▶ **Try it**
The full set of records must be returned exactly, character for character.

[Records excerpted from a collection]

= = = = = = =

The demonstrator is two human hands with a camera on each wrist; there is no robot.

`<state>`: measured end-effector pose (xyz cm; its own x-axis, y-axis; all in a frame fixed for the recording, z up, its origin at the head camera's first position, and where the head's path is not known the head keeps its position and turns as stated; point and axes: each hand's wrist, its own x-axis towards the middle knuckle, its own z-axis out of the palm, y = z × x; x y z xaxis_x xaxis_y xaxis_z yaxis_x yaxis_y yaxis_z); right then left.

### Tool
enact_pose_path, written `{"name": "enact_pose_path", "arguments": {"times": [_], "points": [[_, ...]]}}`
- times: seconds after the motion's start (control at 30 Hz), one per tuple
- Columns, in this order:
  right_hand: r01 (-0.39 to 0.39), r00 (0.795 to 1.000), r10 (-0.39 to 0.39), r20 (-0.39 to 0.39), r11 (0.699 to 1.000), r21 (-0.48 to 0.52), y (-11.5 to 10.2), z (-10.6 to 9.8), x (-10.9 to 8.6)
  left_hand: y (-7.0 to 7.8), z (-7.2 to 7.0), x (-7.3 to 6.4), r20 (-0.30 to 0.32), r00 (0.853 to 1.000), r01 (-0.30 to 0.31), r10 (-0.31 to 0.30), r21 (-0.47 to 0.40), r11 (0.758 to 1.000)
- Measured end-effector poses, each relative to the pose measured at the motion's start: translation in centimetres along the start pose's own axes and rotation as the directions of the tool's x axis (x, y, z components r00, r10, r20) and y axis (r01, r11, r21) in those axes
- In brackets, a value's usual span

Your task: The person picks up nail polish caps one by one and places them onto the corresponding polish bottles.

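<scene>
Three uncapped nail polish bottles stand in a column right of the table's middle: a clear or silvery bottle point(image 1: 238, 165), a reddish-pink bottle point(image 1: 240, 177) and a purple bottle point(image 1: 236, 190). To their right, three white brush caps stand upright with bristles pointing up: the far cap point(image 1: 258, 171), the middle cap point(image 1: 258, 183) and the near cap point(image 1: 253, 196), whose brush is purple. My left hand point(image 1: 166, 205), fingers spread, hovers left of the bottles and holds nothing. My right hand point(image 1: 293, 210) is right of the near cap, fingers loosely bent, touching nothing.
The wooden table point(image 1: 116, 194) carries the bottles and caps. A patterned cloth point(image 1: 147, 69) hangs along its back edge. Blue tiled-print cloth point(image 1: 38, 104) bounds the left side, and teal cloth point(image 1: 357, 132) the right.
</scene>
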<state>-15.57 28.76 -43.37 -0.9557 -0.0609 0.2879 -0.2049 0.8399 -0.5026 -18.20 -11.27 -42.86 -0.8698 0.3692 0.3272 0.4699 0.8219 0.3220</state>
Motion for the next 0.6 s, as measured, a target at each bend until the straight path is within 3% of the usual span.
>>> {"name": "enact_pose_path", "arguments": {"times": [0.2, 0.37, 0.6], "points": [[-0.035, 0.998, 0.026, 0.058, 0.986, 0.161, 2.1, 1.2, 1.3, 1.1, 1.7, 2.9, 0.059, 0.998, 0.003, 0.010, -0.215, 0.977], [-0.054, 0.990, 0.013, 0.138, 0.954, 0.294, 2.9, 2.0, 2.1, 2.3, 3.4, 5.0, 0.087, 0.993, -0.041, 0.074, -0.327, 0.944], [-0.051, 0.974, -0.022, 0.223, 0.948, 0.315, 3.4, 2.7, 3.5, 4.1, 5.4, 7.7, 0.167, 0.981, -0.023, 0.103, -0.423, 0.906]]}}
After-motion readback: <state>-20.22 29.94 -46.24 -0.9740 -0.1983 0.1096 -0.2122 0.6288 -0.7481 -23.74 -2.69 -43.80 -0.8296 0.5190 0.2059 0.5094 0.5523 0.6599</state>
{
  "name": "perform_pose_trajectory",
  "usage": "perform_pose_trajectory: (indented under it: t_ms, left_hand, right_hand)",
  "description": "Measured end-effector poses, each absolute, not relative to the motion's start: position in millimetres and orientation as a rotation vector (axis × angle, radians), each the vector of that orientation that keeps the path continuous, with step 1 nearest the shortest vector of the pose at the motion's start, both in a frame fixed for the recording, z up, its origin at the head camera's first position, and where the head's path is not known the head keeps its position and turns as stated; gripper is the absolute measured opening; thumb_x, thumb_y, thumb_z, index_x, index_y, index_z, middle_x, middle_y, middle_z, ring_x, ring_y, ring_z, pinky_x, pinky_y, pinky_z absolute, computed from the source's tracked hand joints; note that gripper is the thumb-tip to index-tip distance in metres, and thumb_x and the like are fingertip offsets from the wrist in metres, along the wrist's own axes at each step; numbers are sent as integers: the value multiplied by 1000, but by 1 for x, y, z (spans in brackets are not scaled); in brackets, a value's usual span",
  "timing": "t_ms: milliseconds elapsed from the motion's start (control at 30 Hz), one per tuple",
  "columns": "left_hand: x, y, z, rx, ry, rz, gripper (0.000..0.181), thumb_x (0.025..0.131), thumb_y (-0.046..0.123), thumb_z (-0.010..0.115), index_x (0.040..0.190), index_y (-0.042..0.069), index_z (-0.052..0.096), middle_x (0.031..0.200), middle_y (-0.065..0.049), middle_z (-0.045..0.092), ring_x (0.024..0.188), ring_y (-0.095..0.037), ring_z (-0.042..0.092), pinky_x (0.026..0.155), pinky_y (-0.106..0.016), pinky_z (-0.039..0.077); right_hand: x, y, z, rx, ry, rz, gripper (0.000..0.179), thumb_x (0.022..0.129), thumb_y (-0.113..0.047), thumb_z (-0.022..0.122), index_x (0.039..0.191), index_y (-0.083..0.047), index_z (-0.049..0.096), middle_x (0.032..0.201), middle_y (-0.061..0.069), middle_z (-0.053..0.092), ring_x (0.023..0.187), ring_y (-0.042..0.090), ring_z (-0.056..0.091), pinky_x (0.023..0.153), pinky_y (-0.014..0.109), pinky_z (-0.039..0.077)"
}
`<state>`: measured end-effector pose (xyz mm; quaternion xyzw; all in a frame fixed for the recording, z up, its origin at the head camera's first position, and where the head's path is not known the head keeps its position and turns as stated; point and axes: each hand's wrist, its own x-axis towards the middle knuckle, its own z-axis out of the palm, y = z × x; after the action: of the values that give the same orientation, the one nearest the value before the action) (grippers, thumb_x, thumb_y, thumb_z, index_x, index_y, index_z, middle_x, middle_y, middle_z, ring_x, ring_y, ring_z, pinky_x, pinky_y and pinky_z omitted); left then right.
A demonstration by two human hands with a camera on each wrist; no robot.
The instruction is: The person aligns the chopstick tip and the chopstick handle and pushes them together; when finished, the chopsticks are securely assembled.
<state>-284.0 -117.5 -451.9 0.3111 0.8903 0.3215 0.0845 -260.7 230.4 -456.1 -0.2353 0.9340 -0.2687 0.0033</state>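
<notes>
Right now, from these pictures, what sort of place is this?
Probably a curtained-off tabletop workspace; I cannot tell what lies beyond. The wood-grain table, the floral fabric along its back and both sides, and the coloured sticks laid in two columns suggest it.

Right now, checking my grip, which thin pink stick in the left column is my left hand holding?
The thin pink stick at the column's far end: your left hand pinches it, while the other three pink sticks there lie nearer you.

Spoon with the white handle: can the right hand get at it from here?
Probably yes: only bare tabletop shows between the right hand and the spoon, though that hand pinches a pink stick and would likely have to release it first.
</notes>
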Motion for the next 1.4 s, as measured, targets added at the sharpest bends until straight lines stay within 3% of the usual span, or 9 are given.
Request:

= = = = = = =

▶ **Solved exercise**
The demonstrator is two human hands with a camera on each wrist; there is no robot.

`<state>`: measured end-effector pose (xyz cm; its own x-axis, y-axis; all in a frame fixed for the recording, z up, its origin at the head camera's first position, and where the head's path is not known the head keeps its position and turns as stated; point and axes: each hand's wrist, its own x-axis towards the middle knuckle, its own z-axis out of the palm, y = z × x; x y z xaxis_x xaxis_y xaxis_z yaxis_x yaxis_y yaxis_z); right then left.

### Tool
enact_pose_path, written `{"name": "enact_pose_path", "arguments": {"times": [_], "points": [[_, ...]]}}`
- times: seconds after the motion's start (control at 30 Hz), one per tuple
- Columns, in this order:
  right_hand: r01 (-0.39 to 0.39), r00 (0.795 to 1.000), r10 (-0.39 to 0.39), r20 (-0.39 to 0.39), r11 (0.699 to 1.000), r21 (-0.48 to 0.52), y (-11.5 to 10.2), z (-10.6 to 9.8), x (-10.9 to 8.6)
  left_hand: y (-7.0 to 7.8), z (-7.2 to 7.0), x (-7.3 to 6.4), r20 (-0.30 to 0.32), r00 (0.853 to 1.000), r01 (-0.30 to 0.31), r10 (-0.31 to 0.30), r21 (-0.47 to 0.40), r11 (0.758 to 1.000)
- Measured end-effector poses, each relative to the pose measured at the motion's start: translation in centimetres along the start pose's own axes and rotation as the directions of the tool's x axis (x, y, z components r00, r10, r20) and y axis (r01, r11, r21) in those axes
- In brackets, a value's usual span

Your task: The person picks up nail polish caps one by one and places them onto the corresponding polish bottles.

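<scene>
Three uncapped nail polish bottles stand in a column right of the table's middle: a clear or silvery bottle point(image 1: 238, 165), a reddish-pink bottle point(image 1: 240, 177) and a purple bottle point(image 1: 236, 190). To their right, three white brush caps stand upright with bristles pointing up: the far cap point(image 1: 258, 171), the middle cap point(image 1: 258, 183) and the near cap point(image 1: 253, 196), whose brush is purple. My left hand point(image 1: 166, 205), fingers spread, hovers left of the bottles and holds nothing. My right hand point(image 1: 293, 210) is right of the near cap, fingers loosely bent, touching nothing.
The wooden table point(image 1: 116, 194) carries the bottles and caps. A patterned cloth point(image 1: 147, 69) hangs along its back edge. Blue tiled-print cloth point(image 1: 38, 104) bounds the left side, and teal cloth point(image 1: 357, 132) the right.
</scene>
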<state>-15.57 28.76 -43.37 -0.9557 -0.0609 0.2879 -0.2049 0.8399 -0.5026 -18.20 -11.27 -42.86 -0.8698 0.3692 0.3272 0.4699 0.8219 0.3220</state>
Motion for the next 0.6 s, as measured, a target at each bend until the straight path is within 3% of the usual span.
>>> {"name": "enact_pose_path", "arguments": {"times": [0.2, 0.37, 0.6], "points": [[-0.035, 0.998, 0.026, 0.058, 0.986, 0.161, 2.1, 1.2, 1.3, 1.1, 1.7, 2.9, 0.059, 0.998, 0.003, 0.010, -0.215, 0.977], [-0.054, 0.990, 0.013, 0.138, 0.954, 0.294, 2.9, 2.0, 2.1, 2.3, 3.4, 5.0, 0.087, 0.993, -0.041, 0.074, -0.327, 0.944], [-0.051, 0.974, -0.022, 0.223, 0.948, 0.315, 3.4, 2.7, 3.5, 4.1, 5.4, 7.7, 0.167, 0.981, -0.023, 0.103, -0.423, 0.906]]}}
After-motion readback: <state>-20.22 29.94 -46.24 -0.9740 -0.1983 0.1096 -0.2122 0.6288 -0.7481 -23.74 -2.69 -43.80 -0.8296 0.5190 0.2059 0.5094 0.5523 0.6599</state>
{
  "name": "perform_pose_trajectory",
  "usage": "perform_pose_trajectory: (indented under it: t_ms, left_hand, right_hand)",
  "description": "Measured end-effector poses, each absolute, not relative to the motion's start: position in millimetres and orientation as a rotation vector (axis × angle, radians), each the vector of that orientation that keeps the path continuous, with step 1 nearest the shortest vector of the pose at the motion's start, both in a frame fixed for the recording, z up, its origin at the head camera's first position, and where the head's path is not known the head keeps its position and turns as stated; gripper is the absolute measured opening; thumb_x, thumb_y, thumb_z, index_x, index_y, index_z, middle_x, middle_y, middle_z, ring_x, ring_y, ring_z, pinky_x, pinky_y, pinky_z absolute, computed from the source's tracked hand joints; note that gripper is the thumb-tip to index-tip distance in metres, and thumb_x and the like are fingertip offsets from the wrist in metres, along the wrist's own axes at each step; numbers are sent as integers: the value multiplied by 1000, but by 1 for x, y, z (spans in brackets are not scaled); in brackets, a value's usual span",
  "timing": "t_ms: milliseconds elapsed from the motion's start (control at 30 Hz), one per tuple",
  "columns": "left_hand: x, y, z, rx, ry, rz, gripper (0.000..0.181), thumb_x (0.025..0.131), thumb_y (-0.046..0.123), thumb_z (-0.010..0.115), index_x (0.040..0.190), index_y (-0.042..0.069), index_z (-0.052..0.096), middle_x (0.031..0.200), middle_y (-0.065..0.049), middle_z (-0.045..0.092), ring_x (0.024..0.188), ring_y (-0.095..0.037), ring_z (-0.042..0.092), pinky_x (0.026..0.155), pinky_y (-0.106..0.016), pinky_z (-0.039..0.077); right_hand: x, y, z, rx, ry, rz, gripper (0.000..0.179), thumb_x (0.022..0.129), thumb_y (-0.113..0.047), thumb_z (-0.022..0.122), index_x (0.039..0.191), index_y (-0.083..0.047), index_z (-0.049..0.096), middle_x (0.032..0.201), middle_y (-0.061..0.069), middle_z (-0.053..0.092), ring_x (0.023..0.187), ring_y (-0.042..0.090), ring_z (-0.056..0.091), pinky_x (0.023..0.153), pinky_y (-0.014..0.109), pinky_z (-0.039..0.077)"
}
`<state>`: measured end-effector pose (xyz mm; quaternion xyzw; all in a frame fixed for the recording, z up, its origin at the head camera's first position, and where the head's path is not known the head keeps its position and turns as stated; point and axes: each hand's wrist, its own x-axis towards the middle knuckle, its own z-axis out of the palm, y = z × x; after the action: of the values that give the same orientation, the one nearest the value before the action) (grippers, thumb_x, thumb_y, thumb_z, index_x, index_y, index_z, middle_x, middle_y, middle_z, ring_x, ring_y, ring_z, pinky_x, pinky_y and pinky_z omitted); left then right.
A demonstration by two human hands with a camera on each wrist; no robot.
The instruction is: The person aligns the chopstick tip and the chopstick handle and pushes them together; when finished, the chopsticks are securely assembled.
<state>-284.0 -117.5 -451.9 0.3111 0.8903 0.3215 0.0845 -260.7 230.4 -456.1 -0.2353 0.9340 -0.2687 0.0033</state>
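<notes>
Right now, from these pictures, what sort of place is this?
Probably a curtained-off tabletop workspace; I cannot tell what lies beyond. The wood-grain table, the floral fabric along its back and both sides, and the coloured sticks laid in two columns suggest it.

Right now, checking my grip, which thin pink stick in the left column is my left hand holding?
The thin pink stick at the column's far end: your left hand pinches it, while the other three pink sticks there lie nearer you.

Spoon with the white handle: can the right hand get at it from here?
Probably yes: only bare tabletop shows between the right hand and the spoon, though that hand pinches a pink stick and would likely have to release it first.
</notes>
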Motion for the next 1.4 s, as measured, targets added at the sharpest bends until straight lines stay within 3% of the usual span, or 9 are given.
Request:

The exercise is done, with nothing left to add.